» What you need to do
Output all of the lines below exactly, and leave out each image.

» Data provided
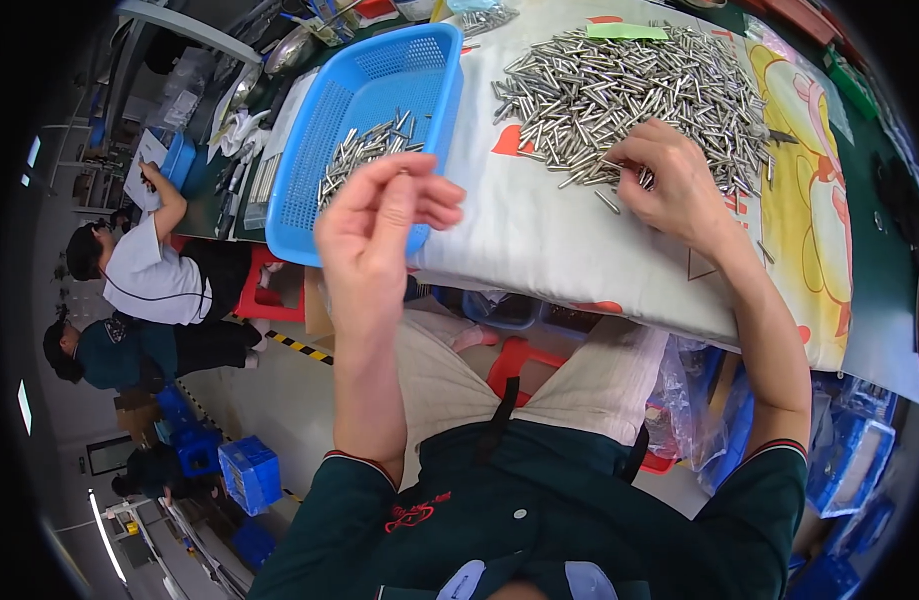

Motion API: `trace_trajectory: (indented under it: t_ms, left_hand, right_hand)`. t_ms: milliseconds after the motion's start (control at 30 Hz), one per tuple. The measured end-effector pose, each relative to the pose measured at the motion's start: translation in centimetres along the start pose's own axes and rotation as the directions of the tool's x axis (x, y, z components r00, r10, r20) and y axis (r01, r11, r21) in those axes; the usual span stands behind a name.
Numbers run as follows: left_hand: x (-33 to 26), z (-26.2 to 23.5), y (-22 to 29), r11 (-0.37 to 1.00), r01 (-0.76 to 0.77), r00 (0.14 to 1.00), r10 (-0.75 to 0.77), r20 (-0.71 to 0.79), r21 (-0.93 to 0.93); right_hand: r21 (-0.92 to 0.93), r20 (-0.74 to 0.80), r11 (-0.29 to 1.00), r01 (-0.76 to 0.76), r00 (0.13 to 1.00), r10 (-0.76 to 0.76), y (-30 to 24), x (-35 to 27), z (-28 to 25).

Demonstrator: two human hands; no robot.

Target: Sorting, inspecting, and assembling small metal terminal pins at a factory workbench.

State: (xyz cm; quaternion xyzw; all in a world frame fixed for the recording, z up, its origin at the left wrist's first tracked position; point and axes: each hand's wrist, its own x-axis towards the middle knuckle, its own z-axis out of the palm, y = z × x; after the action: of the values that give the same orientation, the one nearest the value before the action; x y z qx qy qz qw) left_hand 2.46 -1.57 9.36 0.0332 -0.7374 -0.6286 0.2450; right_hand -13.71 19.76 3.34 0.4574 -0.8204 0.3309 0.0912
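A broad pile of short silvery metal pins [620, 90] lies on the white cloth [500, 220] at the far right. At its near edge my right hand [670, 185] is closed, thumb and fingertips curled together. What is between those fingertips is hidden. One loose pin [608, 202] lies just left of that hand. My left hand [375, 225] is raised over the near side of a blue perforated basket [315, 120]. Its thumb and forefinger pinch together, and a small pin end shows at the thumb tip. More metal pins [375, 145] lie in the basket beyond the hand.
A pale green strip [628, 32] rests on the pile. Yellow patterned cloth [795, 200] covers the table's right side. Tools and long rods [265, 178] lie left of the basket. Two people [160, 270] are at the left, with blue crates [250, 475] on the floor.
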Motion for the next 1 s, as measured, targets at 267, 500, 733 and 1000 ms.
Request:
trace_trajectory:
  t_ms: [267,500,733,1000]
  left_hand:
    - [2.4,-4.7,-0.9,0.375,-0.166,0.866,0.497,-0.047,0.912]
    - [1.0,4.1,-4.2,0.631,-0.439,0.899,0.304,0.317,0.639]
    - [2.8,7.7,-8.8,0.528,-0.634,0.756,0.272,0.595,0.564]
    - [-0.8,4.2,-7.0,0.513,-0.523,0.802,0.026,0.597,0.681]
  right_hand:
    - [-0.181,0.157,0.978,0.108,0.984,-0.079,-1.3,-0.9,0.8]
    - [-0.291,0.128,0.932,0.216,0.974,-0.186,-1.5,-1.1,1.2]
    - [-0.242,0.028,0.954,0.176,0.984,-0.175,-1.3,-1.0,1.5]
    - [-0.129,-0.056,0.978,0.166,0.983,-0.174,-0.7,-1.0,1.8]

» Solution
Motion API: `trace_trajectory: (indented under it: t_ms, left_hand, right_hand)`. t_ms: milliseconds after the motion's start (control at 30 Hz), one per tuple. The measured end-effector pose, each relative to the pose measured at the motion's start: translation in centimetres along the start pose's own axes and rotation as the directions of the tool's x axis (x, y, z components r00, r10, r20) and y axis (r01, r11, r21) in those axes; the usual span stands behind a name.
Numbers run as follows: left_hand: x (-33 to 26), z (-26.2 to 23.5), y (-22 to 29), r11 (-0.37 to 1.00), r01 (-0.76 to 0.77), r00 (0.14 to 1.00), r10 (-0.75 to 0.77), r20 (-0.71 to 0.79), r21 (-0.93 to 0.93); right_hand: r21 (-0.92 to 0.93), r20 (-0.74 to 0.80), r11 (-0.29 to 1.00), r01 (-0.76 to 0.76), r00 (0.13 to 1.00), r10 (-0.76 to 0.76), y (-30 to 24), x (-35 to 27), z (-28 to 25).

Demonstrator: two human hands; no robot.

Target: Sorting, inspecting, and assembling small metal terminal pins at a factory workbench.

State: (xyz cm; quaternion xyzw; all in a world frame fixed for the recording, z up, its origin at the left wrist's first tracked position; point and axes: each hand's wrist, its own x-axis towards the middle knuckle, its own z-axis out of the palm, y = z × x; after the action: of the values that give the same orientation, the one nearest the value before the action; x y z qx qy qz qw) left_hand 2.46 -1.57 9.36 0.0332 -0.7374 -0.6286 0.2450; right_hand -13.71 19.76 3.34 0.4574 -0.8204 0.3309 0.0912
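A broad pile of short silvery metal pins [620, 90] lies on the white cloth [500, 220] at the far right. At its near edge my right hand [670, 185] is closed, thumb and fingertips curled together. What is between those fingertips is hidden. One loose pin [608, 202] lies just left of that hand. My left hand [375, 225] is raised over the near side of a blue perforated basket [315, 120]. Its thumb and forefinger pinch together, and a small pin end shows at the thumb tip. More metal pins [375, 145] lie in the basket beyond the hand.
A pale green strip [628, 32] rests on the pile. Yellow patterned cloth [795, 200] covers the table's right side. Tools and long rods [265, 178] lie left of the basket. Two people [160, 270] are at the left, with blue crates [250, 475] on the floor.
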Motion for the next 1 s, as measured, targets at 267, 500, 733 and 1000 ms.
Request:
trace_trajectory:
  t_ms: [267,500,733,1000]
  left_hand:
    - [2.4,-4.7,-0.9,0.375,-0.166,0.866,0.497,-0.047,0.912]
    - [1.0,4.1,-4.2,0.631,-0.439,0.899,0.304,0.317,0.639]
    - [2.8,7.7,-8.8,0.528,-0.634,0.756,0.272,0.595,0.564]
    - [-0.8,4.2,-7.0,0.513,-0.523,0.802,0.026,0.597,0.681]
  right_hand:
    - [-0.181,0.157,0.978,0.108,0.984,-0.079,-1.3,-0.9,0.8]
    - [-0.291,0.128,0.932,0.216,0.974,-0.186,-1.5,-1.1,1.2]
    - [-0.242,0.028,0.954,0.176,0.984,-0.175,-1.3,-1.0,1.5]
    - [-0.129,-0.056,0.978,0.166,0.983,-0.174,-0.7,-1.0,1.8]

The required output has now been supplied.